Previous studies suggest that CD4+ T cells play a critical role in protecting against reactivation of VZV28,29. The decline in VZV-specific CD4+ T-cell responses has been associated with an increased risk of herpes zoster in older adults30,31. Moreover, immunocompromised individuals with impaired CD4+ T-cell function, such as people living with HIV, but not antibody deficiencies, are at a higher risk of developing herpes zoster and are more likely to experience severe and prolonged episodes28. Therefore, vaccines that can boost CD4+ T cell responses are believed to provide additional protection against reactivation of VZV. To that end, to assess amplitude and kinetics of T cell responses induced by the various mRNA-LNP vaccines encoding the three gE antigen variants, peripheral blood was collected 2 weeks post Varivax® prime, and at 1 and 2 weeks post each vaccination (mRNA-LNP or Shingrix®), as depicted in Fig. 3A. Peripheral blood mononuclear cells were stimulated with a gE overlapping peptide pool, and the number of gE-specific cells secreting IFN-γ and/or IL-2 was quantified by dual-color ELISpot. Priming with Varivax® induced very weak T-cell responses in mice (Fig. 4A), as also previously described by others19,27. Effector T cell responses peaked at day 7 post each vaccination, either by the mRNA-LNP vaccines or the active control (Shingrix®). Overall, the mRNA-LNP vaccine expressing the soluble version of gE performed poorly when compared to mRNA-LNP vaccines encoding the full-length gE or the truncated gE; regardless of the type of LNP (NOF vs.
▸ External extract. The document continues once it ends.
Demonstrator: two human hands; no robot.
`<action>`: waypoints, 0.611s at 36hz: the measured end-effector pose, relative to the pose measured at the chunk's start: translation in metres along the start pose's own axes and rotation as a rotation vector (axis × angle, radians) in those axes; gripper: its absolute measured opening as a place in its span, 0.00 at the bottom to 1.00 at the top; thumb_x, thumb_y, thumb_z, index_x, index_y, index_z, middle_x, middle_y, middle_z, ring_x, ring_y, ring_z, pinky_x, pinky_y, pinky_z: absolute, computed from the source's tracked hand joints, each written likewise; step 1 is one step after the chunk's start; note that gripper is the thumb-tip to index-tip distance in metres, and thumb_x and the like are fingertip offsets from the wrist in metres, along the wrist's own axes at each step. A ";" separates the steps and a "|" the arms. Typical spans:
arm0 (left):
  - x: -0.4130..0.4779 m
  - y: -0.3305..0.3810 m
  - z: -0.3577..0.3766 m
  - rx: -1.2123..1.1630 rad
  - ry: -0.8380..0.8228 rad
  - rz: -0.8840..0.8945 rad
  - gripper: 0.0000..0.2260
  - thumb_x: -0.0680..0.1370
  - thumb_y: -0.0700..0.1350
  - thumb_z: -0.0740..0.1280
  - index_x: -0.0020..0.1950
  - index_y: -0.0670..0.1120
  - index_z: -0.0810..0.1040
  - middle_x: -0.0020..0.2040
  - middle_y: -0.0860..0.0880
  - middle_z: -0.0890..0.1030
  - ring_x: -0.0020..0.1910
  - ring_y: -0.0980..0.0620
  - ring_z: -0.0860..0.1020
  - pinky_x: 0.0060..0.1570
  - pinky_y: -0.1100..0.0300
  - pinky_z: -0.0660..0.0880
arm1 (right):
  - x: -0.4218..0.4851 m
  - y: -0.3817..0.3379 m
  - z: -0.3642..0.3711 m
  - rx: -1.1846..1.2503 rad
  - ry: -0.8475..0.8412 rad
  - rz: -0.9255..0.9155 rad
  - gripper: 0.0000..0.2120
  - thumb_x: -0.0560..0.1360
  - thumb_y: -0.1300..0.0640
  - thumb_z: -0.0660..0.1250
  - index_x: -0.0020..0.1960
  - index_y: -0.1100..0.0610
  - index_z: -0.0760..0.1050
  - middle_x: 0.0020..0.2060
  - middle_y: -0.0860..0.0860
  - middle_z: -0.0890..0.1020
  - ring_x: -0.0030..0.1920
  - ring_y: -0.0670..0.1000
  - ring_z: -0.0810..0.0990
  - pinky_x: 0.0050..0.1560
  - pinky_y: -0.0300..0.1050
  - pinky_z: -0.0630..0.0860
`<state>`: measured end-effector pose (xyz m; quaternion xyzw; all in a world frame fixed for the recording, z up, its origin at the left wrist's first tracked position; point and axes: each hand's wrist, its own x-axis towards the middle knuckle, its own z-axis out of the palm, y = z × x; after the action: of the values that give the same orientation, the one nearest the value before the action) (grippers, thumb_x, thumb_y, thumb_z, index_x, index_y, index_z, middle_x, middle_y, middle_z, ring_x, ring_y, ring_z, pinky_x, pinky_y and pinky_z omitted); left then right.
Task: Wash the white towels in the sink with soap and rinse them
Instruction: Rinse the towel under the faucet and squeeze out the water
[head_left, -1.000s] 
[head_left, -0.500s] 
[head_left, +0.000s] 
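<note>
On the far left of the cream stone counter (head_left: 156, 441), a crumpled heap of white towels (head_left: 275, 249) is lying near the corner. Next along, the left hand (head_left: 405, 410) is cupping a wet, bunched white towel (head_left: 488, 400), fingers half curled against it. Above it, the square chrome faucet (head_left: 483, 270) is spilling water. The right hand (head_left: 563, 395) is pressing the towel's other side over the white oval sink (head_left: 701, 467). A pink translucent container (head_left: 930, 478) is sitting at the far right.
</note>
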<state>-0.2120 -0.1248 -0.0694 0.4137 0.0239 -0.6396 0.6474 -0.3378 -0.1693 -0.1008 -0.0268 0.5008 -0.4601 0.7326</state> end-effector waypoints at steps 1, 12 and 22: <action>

SM102) formulation used (Fig. 4A, B). Remarkably, the three NOF LNP-formulated vaccines encoding each of the three gE antigen variants, induced very high levels of poly-functional effector T cells, evidenced by secretion of more than one cytokine simultaneously, which were higher than levels induced by the Shingrix® vaccinated animals.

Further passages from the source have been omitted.